____ Provided records

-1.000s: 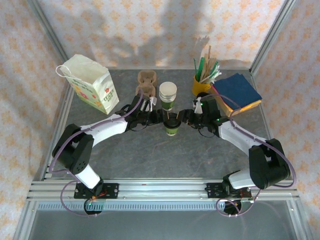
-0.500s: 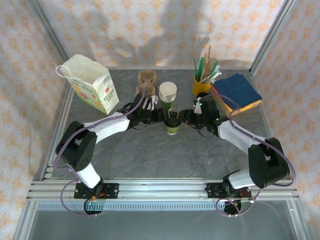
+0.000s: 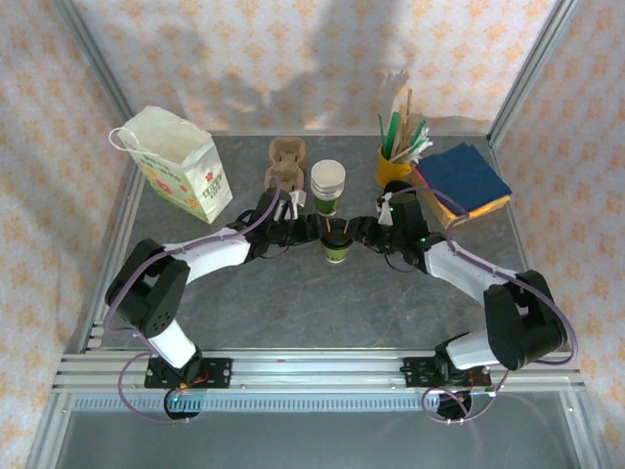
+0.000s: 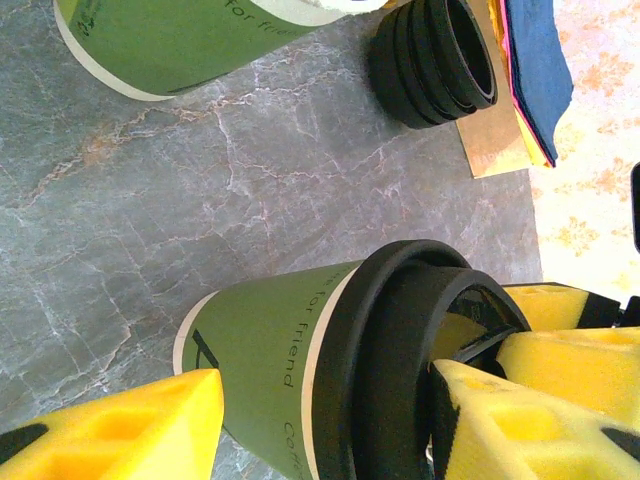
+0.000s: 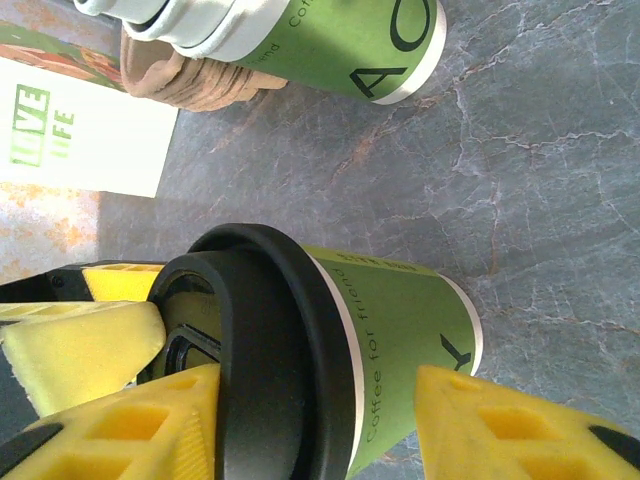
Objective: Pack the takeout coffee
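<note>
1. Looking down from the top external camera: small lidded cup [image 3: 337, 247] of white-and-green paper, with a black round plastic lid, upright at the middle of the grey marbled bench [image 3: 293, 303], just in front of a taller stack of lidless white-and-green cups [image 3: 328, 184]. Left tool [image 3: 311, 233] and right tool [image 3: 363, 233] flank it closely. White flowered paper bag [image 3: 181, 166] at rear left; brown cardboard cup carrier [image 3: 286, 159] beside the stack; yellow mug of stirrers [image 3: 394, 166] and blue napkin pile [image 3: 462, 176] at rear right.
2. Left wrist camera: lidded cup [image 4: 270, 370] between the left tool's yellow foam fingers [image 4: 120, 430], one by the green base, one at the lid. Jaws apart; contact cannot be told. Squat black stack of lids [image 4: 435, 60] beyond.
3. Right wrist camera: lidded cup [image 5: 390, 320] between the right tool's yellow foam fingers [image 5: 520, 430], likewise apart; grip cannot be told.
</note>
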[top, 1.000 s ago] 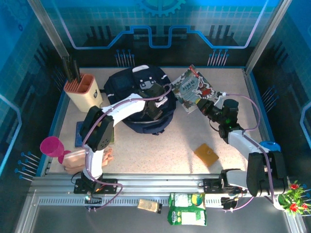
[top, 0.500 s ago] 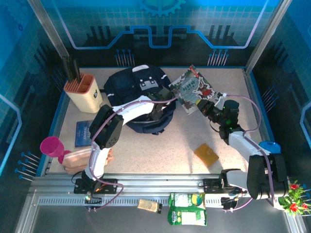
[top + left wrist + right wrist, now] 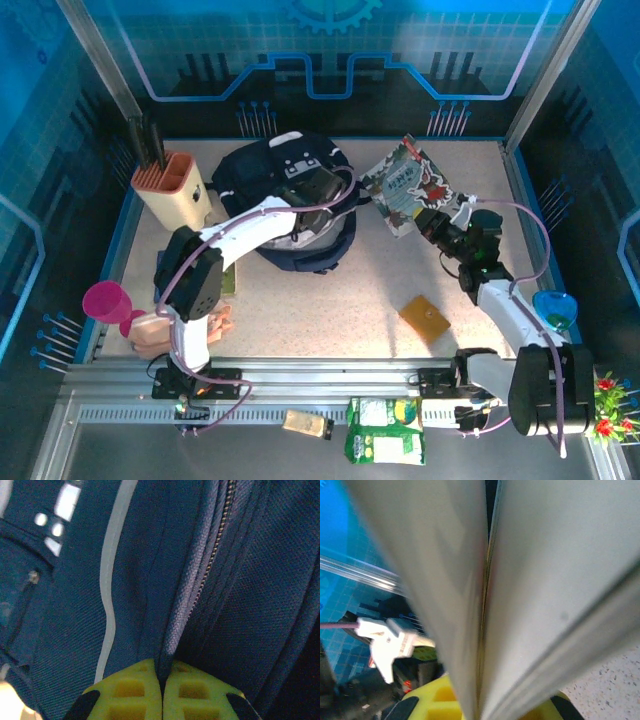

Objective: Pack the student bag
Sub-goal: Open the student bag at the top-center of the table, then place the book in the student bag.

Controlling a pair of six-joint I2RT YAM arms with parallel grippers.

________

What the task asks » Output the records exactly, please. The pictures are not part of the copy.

Answer section »
-1.000s: 
-0.500s: 
+0.000s: 
+0.000s: 
+0.000s: 
Objective: Pack the takeout coffee
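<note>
1. Looking down from the top external camera: small lidded cup [image 3: 337, 247] of white-and-green paper, with a black round plastic lid, upright at the middle of the grey marbled bench [image 3: 293, 303], just in front of a taller stack of lidless white-and-green cups [image 3: 328, 184]. Left tool [image 3: 311, 233] and right tool [image 3: 363, 233] flank it closely. White flowered paper bag [image 3: 181, 166] at rear left; brown cardboard cup carrier [image 3: 286, 159] beside the stack; yellow mug of stirrers [image 3: 394, 166] and blue napkin pile [image 3: 462, 176] at rear right.
2. Left wrist camera: lidded cup [image 4: 270, 370] between the left tool's yellow foam fingers [image 4: 120, 430], one by the green base, one at the lid. Jaws apart; contact cannot be told. Squat black stack of lids [image 4: 435, 60] beyond.
3. Right wrist camera: lidded cup [image 5: 390, 320] between the right tool's yellow foam fingers [image 5: 520, 430], likewise apart; grip cannot be told.
</note>
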[top, 1.000 s ago] 
[top, 0.500 s ago] 
[top + left wrist + right wrist, now] 

Objective: Pack the student bag
Sub-goal: Open the student bag at the top-center of the table, then place the book in the student bag.

Controlling a pair of six-joint I2RT YAM arms with parallel grippers.

No more work is left in this exercise.